Whilst unrelated to EU passporting, we also saw one Gibraltar captive redomiciling to outside the EU last year.
On the subject of EU regulation, one of the questions in my mind is the extent to which the smaller domiciles within the EU (e.g. Malta, Luxembourg) will be able to retain their independence from EIOPA on supervisory matters in the future.
Do you believe that Gibraltar will grow the captive sector?
The extent to which Gibraltar (or indeed the UK) will be able to develop it’s own captive industry post-Brexit will largely depend on the extent of regulatory alignment with the EU, principally, in any trading relationship with the EU would we be able to retain our ability to do things differently for captives or would we follow the same EU rules across the board? Solvency 2 has put a much higher cost for captives and in a lot of cases it is cheaper today to put in place an alternative solution. We haven’t grown the stand-alone captive space in Gibraltar for a number of years and instead we have seen several captives being put into runoff. That’s not going to be reversed anytime soon I think. Cells within Protected Cell Companies, however, will continue to hold attraction for certain captive users.

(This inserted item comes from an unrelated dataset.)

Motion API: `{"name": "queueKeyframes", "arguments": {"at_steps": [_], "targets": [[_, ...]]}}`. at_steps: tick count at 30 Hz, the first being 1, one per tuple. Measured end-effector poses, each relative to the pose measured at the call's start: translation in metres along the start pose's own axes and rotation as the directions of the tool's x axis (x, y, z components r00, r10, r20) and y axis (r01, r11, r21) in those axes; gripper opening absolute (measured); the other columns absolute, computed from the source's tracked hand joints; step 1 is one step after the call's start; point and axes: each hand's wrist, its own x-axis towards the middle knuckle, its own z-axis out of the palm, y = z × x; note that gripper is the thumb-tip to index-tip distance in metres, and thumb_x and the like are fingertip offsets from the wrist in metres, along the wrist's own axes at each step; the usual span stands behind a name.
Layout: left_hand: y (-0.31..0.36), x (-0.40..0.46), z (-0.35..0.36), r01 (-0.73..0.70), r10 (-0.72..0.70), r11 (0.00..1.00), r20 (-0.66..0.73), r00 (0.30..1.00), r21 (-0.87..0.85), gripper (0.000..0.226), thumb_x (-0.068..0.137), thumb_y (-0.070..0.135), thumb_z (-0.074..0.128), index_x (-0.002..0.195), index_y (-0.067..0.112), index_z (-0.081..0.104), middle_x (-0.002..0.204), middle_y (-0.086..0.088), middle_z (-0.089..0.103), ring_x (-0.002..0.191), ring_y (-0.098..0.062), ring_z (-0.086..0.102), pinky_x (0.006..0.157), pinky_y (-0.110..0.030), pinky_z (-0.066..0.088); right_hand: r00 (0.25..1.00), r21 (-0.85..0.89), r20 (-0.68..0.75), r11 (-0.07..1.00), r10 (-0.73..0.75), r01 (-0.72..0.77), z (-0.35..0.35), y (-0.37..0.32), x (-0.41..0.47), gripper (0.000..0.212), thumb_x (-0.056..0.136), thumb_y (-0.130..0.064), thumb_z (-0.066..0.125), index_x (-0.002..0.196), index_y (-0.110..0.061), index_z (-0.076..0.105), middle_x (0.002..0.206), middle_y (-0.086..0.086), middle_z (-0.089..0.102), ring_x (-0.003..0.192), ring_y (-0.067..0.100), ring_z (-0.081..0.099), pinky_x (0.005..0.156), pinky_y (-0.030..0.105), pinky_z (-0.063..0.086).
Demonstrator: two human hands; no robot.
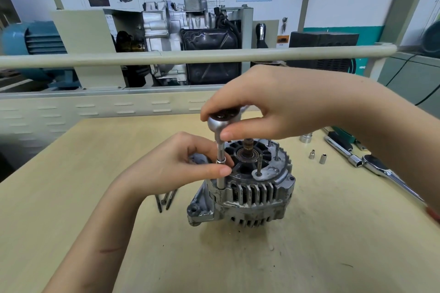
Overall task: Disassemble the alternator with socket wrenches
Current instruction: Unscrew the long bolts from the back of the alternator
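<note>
I judged the job to be partway through. Three long bolts (pixel 165 198) already lay loose on the worktop (pixel 95 197), just left of the alternator (pixel 247 188), so I took those through-bolts to be out. The rear face of the alternator was bare, with its studs (pixel 260 164) and shaft end (pixel 248 147) standing up, and no cover was on it. The two halves of the housing were not yet parted, so the split itself, and whatever sat inside, was left to do.

The alternator stood at the middle of the worktop, shaft upward. A small ratchet (pixel 221 119) with an extension bar (pixel 221 164) stood upright at its near-left rim, the socket end down in a bolt hole of the housing; I reckoned this was a last through-bolt being turned out.

My right hand (pixel 269 104) came from above, and its fingers (pixel 232 135) pinched the round ratchet head from the sides, directly over the alternator. My left hand (pixel 181 162) sat on the left side of the alternator, its thumb and fingers closed round the extension bar just above the housing, steadying it.

To the right, two small sockets (pixel 317 157), a larger socket (pixel 306 137) and a big ratchet wrench (pixel 381 169) lay apart from the work, untouched.
</note>
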Motion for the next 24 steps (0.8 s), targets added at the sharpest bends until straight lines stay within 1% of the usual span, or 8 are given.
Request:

One of the largest risks in any business sector tends to be changes in regulation and/or sources of market disruption. Over the last years we have seen both in the Gibraltar insurance industry, namely, changes in regulation as a result of Solvency 2 and the potential disruption created by Brexit. Therefore whilst it is inevitable to focus on the prospects for growth when looking at the sector, we cannot lose sight of the fact that any one of these events would in itself have curtailed growth and changed market dynamics significantly.
Gibraltar’s success in future will, in large part, rely much more on ‘regulatory speed to market’, when say, compared to the UK, and its ability as a jurisdiction to embrace innovation ahead of its competitors. We have certainly seen examples of this in 2017.
Finally, as we leave 2017 behind I think we should give due recognition to the contribution of those entrepreneurs that established (or subsequently acquired and re-infused with energy) some of these Gibraltar businesses, businesses which today are among the leading insurers operating in their respective markets. The industry wouldn’t be where it is today without them.